By turns irritating and cute
The duo’s first feature, Thou Shalt Not Kill (2018), was an intense, straight-up drama about a hospital whistleblower. Where Elephants Go, which tells the story of a nine-year-old girl with cancer who crosses paths with an immature, twentysomehing drifter who becomes something of a brother to her, is an edgier, more elusive film. Picked up by UK sales outfit Reason8 in March, it is currently touring a raft of Eurofests, including Transylvania. By turns irritating and cute, its audience appeal rests on the oddball pairing at the heart of the film, and may generate some arthouse interest.
Sarga and Rotaru, who played in Cannes competition with their 2016 short 4:15 P.M. The End of the World, deploy many post-modern tricks here. One example takes place in a hotel diner where student drifter Marcel (Stefan Mihai) is greedily tucking into what is clearly a rare free meal. Marcel, who has already revealed that he writes plays that are never performed, meets an older writer who complains to him that he has a great opening scene for a new film – or, at least, a great opening image. As he is describing it, we recognise it as the scene that opened Where Elephants Go.

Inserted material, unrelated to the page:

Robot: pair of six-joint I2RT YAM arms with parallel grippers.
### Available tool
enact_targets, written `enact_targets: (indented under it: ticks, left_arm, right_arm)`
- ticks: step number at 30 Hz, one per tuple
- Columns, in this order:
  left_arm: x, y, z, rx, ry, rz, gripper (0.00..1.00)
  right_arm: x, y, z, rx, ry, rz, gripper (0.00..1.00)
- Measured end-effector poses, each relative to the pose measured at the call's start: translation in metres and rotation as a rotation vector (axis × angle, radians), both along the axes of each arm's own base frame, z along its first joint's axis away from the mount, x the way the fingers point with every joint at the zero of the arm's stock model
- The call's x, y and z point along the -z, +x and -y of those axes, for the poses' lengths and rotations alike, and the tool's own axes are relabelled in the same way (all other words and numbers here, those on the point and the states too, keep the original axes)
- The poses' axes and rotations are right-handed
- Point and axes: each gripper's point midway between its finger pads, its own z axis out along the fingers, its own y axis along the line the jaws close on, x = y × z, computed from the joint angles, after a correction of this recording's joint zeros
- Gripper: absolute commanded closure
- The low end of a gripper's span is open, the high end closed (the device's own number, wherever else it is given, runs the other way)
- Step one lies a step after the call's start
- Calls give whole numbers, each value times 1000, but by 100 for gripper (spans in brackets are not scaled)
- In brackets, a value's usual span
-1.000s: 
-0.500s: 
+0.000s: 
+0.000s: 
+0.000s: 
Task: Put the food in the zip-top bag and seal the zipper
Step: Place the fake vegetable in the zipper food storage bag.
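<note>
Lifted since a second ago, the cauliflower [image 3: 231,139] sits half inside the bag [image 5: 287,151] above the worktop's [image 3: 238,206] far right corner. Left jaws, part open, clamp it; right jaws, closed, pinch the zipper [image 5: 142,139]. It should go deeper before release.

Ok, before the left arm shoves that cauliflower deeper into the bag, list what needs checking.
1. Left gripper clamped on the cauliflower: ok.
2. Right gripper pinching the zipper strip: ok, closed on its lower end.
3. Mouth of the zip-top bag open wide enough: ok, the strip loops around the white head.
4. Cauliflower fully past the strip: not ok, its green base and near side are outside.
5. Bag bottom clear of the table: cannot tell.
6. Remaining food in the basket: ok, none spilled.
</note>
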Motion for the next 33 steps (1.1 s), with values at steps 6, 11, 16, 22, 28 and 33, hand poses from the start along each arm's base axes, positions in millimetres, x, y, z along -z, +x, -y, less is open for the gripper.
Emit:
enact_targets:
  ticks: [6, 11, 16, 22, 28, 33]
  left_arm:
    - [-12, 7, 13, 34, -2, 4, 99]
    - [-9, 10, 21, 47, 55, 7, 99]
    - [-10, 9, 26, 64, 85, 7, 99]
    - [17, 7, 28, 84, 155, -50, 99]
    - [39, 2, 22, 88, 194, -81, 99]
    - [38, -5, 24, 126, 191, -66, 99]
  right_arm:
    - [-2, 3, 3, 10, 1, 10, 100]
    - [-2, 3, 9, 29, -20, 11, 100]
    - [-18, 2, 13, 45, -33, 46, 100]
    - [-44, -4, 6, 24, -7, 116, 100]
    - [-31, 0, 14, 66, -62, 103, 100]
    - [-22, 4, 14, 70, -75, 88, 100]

Mihai offers a nuanced account of a vulnerable yet cocky modern Hamlet (the parallel is made explicit in an early scene). At first, his Marcel comes across as a situationist prankster whose idea of fun is to follow passers-by, imitating their gait and gestures, parroting back their angry reactions when they turn to confront him. His other schtick is to stop women to ask them first for directions, then for sex. There’s something a little nasty in his boyish smile, a touch of the sociopath that could, at this stage, go full Haneke or shade into the discomfort zone of Mike Leigh’s Naked. But no, Marcel turns out to be a softie deep down.
When waitress Magda (Alice Cora Mihalache) – one of the women he accosts – throws his indecent proposal back at him, he’s silenced and deflated, but also fascinated enough to start following her around like a lost puppy. Next he meets little Leni (Carina Lapusneanu), a feisty primary school graffiti artist with a rich inner life that she deploys as a shield against chemotherapy and school bullies.
The fact that Magda turns out to be Leni’s mum is one of several coincidences that the film holds up with a nod and a wink as another example of – what exactly? The need to darn the holes in harsh reality with comforting stories? (Leni does this herself, inventing upbeat or comic dialogue for characters she can see but not hear). Or are all these self-conscious cinematic games just being played out of an uneasy sense that, without them, this tender story would be more than a little trite? It’s a tough call to make, but Where Elephants Go is inventive and intriguing enough for the uncertainty not to be a deal-breaker.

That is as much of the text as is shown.